WHAT YOU WILL DO: Copy each line below as written, but skip the pictures.
** Opening INPUT FOR THIS TASK block **
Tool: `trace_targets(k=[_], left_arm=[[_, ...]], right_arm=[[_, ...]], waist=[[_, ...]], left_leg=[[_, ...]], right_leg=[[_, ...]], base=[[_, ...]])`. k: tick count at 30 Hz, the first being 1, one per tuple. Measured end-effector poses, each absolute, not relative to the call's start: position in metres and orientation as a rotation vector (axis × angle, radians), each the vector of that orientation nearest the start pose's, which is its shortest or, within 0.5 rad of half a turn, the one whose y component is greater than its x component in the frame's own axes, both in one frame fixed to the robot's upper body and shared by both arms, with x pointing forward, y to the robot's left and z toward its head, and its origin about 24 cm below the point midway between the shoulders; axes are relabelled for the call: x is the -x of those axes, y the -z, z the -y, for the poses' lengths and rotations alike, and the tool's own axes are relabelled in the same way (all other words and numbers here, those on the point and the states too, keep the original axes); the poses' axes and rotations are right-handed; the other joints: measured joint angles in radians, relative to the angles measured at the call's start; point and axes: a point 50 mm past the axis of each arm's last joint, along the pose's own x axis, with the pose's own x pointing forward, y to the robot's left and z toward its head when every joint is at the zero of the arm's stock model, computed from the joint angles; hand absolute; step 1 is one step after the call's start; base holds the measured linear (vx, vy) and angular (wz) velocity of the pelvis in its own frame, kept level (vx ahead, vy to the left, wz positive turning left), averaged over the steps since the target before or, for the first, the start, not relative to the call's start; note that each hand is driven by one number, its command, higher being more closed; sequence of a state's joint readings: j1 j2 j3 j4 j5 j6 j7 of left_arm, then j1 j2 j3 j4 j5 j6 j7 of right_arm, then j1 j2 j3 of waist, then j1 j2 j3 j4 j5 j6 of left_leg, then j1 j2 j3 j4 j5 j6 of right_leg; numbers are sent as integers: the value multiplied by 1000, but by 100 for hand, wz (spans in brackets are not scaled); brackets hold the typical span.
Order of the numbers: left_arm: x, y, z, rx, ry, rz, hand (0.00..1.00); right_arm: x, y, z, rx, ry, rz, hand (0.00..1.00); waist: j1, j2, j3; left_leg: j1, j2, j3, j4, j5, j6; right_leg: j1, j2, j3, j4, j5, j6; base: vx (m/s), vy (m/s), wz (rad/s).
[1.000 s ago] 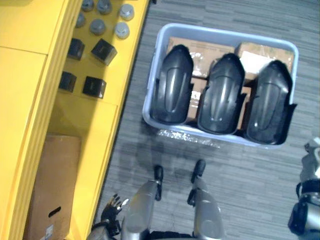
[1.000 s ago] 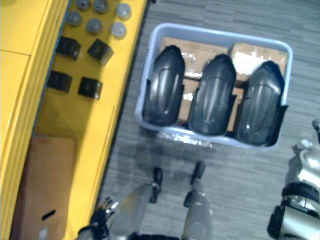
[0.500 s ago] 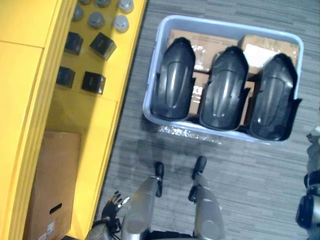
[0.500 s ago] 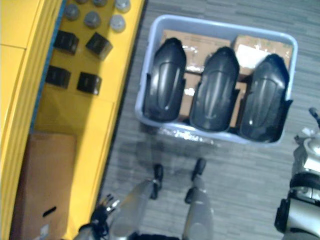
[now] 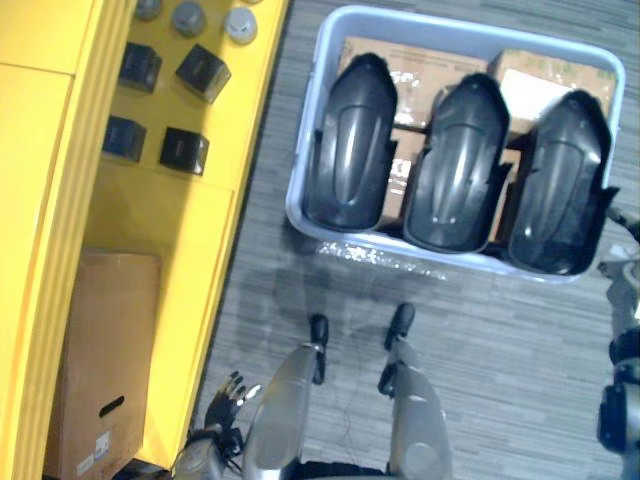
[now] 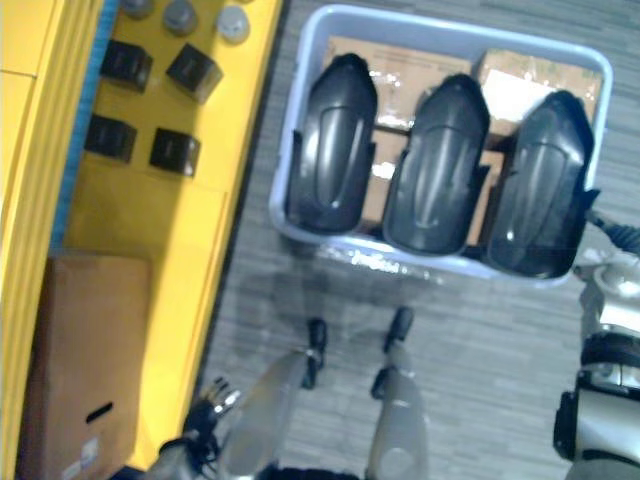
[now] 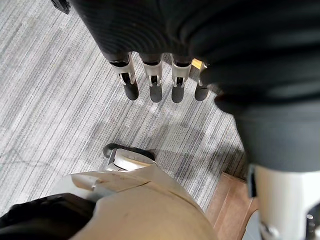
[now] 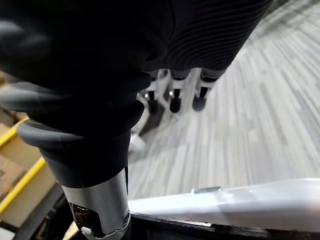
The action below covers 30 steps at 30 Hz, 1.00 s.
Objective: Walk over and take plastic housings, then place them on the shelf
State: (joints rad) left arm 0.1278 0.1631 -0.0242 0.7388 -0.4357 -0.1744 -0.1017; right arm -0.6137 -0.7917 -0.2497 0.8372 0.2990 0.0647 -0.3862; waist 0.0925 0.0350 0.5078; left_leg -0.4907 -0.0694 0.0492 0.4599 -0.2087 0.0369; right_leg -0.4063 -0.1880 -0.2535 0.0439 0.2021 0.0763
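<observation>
Left eye view: three plastic housings (image 5: 455, 165) in bin (image 5: 297, 215) beside shelf (image 5: 170, 250); left hand (image 7: 155, 85), right hand (image 8: 174, 99) relaxed, empty.

Left hand (image 7: 152, 82): black ribbed cover (image 7: 150, 25) over back and wrist; silver fingers (image 7: 129, 75) with rounded dark tips, in a row just beside the cover.
Right hand (image 8: 174, 97): identical cover and fingers; polished silver-grey collar (image 8: 100, 205) adjoining the cover's bellows-like folds.

Three housings (image 5: 458, 165) side by side in a tub (image 5: 303, 150) on the floor (image 5: 480, 330), cartons (image 5: 415, 65) beneath them, shelf (image 5: 190, 230) left of the tub, blocks (image 5: 185, 150) and caps (image 5: 240, 22) on it, big box (image 5: 100, 360) nearer on the shelf
</observation>
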Motion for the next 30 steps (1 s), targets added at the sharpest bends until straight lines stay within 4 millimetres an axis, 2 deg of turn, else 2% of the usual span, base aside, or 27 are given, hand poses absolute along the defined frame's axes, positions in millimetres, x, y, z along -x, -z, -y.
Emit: trace_targets(k=[4,8,13,14,19,22,30], left_arm=[[-153,114,-204,288,-178,-635,0],[-155,112,-203,298,-184,-602,0],[-155,112,-203,298,-183,-603,0],[-155,112,-202,298,-181,-603,0],[-155,112,-198,294,-162,-608,0],[-155,112,-199,293,-163,-603,0],[-156,111,-198,294,-160,-596,0]], right_arm=[[-302,-149,404,228,893,-52,0],[-307,-149,402,232,854,-70,0],[-307,-147,402,251,850,-79,0],[-307,-146,402,259,847,-85,100],[-306,-144,404,268,849,-98,100],[-301,-150,411,296,862,-91,100],[-302,-155,410,301,847,-47,100]], waist=[[9,1,1],[9,17,7],[9,20,7],[9,23,8],[11,43,5],[9,43,5],[9,45,4]], left_leg=[[-40,0,-2,12,0,0],[-60,2,-1,27,0,1],[-60,3,-1,29,0,1],[-60,3,-1,29,0,1],[-60,3,-1,26,0,1],[-58,4,-1,24,1,1],[-49,3,-4,23,4,5]], right_leg=[[-36,0,0,2,6,-7],[-55,1,4,11,9,-2],[-55,1,4,13,7,-5],[-55,1,4,13,7,-6],[-56,1,4,13,9,-2],[-55,2,4,13,9,-2],[-45,1,4,13,10,-3]], base=[[-45,4,1],[-3,1,-1],[0,0,0],[0,0,0],[0,0,0],[0,0,0],[-4,0,1]])
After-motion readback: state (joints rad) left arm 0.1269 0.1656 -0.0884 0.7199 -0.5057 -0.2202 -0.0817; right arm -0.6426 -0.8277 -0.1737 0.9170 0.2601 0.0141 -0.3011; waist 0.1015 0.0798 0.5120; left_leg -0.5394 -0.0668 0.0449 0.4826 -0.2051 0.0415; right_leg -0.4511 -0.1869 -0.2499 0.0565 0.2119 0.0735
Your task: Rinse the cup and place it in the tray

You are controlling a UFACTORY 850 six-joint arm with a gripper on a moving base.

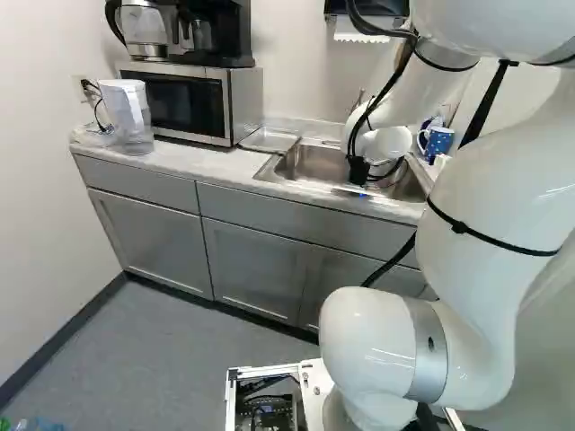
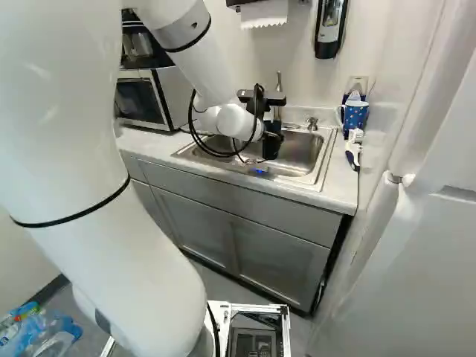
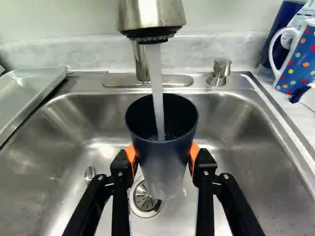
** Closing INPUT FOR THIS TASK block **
TASK RESPONSE:
Tool: `trace_targets(k=[_], left_arm=[[_, ...]], right_arm=[[_, ...]], waist=[[_, ...]], left_leg=[[_, ...]], right_leg=[[_, ...]], base=[[_, ...]])`. k: tick count at 30 Hz, the first being 1, one per tuple. Measured end-effector poses, each absolute, not relative to the call's start: position in metres and orientation as a rotation vector (axis × angle, radians), each the vector of that orientation nearest the start pose's, which is its shortest or, within 0.5 rad of half a turn, the one whose y component is greater than its x component in the frame's own axes, both in one frame fixed to the robot's upper body and shared by both arms, with x pointing forward, y to the robot's left and z toward its head, and its origin about 24 cm below the point midway between the shoulders; axes are relabelled for the call: x is the -x of those axes, y the -z, z the -y, for the poses' lengths and rotations alike, and the tool's own axes are relabelled in the same way (all other words and numbers here, those on the point and the states too, keep the original axes); the poses' axes and rotations are right-handed; the other joints: measured joint angles in radians, relative to the angles measured at the call's start; point and axes: a point 50 mm past the axis of each arm's last joint, along the pose's own x axis, with the pose's own x pointing forward, y to the robot's left and z toward its head when every joint is at the zero of the arm's stock model, computed from the joint angles; hand absolute; step 1 is one step after the call's start; base holds the measured linear (vx, vy) and angular (wz) velocity of the pelvis in its own frame, kept level (vx ahead, vy to the left, wz positive turning left), averaged over the steps since the target before or, for the first, the start, not relative to the call's start; note that each hand is driven by one number, its command, higher being more closed; sequence of a state's joint readings: j1 j2 j3 j4 j5 j6 j7 of left_arm, then j1 j2 j3 j4 j5 j6 j7 of right_arm, then j1 j2 j3 of waist, then j1 j2 j3 j4 j5 j6 of left_leg, then j1 j2 j3 j4 j5 j6 of right_leg; numbers are sent as integers: the value multiplied by 1000, but by 100 for hand, wz (spans in brackets are not scaled); brackets hold the typical span.
Order of the numbers: left_arm: x, y, z, rx, ry, rz, hand (0.00..1.00); right_arm: x, y, z, rx, ry, rz, hand (0.00..1.00); waist: j1, j2, j3; left_leg: j1, j2, j3, j4, j5, j6; right_leg: j1, j2, j3, j4, j5, j6; base: vx (m/s), vy (m/s), wz (rad/s).
[1.000 s ago] 
[1.000 s ago] 
[0.500 s ago] 
[0.500 s ago] 
[now] 
[now] 
[now] 
[now] 
The action below covers 30 steps at 30 Hz, 1.00 s.
Objective: Walk over and take plastic housings, then place them on the shelf
State: (joints rad) left arm 0.1278 0.1631 -0.0242 0.7388 -0.4357 -0.1744 -0.1017; right arm -0.6137 -0.7917 -0.2497 0.8372 0.2990 0.0647 -0.3862; waist 0.0925 0.0350 0.5078; left_leg -0.4907 -0.0694 0.0492 0.4599 -0.2087 0.0369; right_leg -0.4063 -0.1880 -0.2535 0.0439 0.2021 0.0763
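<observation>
Left eye view: three plastic housings (image 5: 455, 165) in bin (image 5: 297, 215) beside shelf (image 5: 170, 250); left hand (image 7: 155, 85), right hand (image 8: 174, 99) relaxed, empty.

Left hand (image 7: 152, 82): black ribbed cover (image 7: 150, 25) over back and wrist; silver fingers (image 7: 129, 75) with rounded dark tips, in a row just beside the cover.
Right hand (image 8: 174, 97): identical cover and fingers; polished silver-grey collar (image 8: 100, 205) adjoining the cover's bellows-like folds.

Three housings (image 5: 458, 165) side by side in a tub (image 5: 303, 150) on the floor (image 5: 480, 330), cartons (image 5: 415, 65) beneath them, shelf (image 5: 190, 230) left of the tub, blocks (image 5: 185, 150) and caps (image 5: 240, 22) on it, big box (image 5: 100, 360) nearer on the shelf
</observation>
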Motion for the next 30 steps (1 s), targets added at the sharpest bends until straight lines stay within 4 millimetres an axis, 2 deg of turn, else 2% of the usual span, base aside, or 27 are given, hand poses absolute along the defined frame's axes, positions in millimetres, x, y, z along -x, -z, -y.
Emit: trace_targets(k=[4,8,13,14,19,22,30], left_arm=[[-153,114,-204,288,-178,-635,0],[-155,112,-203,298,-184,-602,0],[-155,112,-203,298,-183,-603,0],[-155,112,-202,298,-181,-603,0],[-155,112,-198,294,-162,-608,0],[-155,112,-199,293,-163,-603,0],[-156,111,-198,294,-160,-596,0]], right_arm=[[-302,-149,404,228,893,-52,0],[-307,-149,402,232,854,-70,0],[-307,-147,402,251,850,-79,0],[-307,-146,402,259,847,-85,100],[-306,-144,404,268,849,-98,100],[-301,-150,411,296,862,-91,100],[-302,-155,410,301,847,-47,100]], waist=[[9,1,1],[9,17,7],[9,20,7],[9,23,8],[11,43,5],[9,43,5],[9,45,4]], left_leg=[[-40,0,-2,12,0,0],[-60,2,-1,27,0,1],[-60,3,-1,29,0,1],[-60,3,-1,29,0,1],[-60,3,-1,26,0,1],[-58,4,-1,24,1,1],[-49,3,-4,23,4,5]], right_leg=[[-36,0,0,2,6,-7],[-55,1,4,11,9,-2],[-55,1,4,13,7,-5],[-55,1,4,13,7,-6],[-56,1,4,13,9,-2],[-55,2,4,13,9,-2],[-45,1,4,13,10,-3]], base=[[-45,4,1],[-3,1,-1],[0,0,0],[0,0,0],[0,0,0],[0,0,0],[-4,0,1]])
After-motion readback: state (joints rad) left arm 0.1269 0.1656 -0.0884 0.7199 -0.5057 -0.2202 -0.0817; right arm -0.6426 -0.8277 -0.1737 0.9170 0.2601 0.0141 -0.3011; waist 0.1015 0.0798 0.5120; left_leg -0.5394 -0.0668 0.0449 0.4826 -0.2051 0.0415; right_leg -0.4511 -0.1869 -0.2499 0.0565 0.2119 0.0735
Your task: Rinse the cup and place it in the tray

You are controlling a UFACTORY 850 six-joint arm with a gripper on a moving base.

This exercise has no more to it.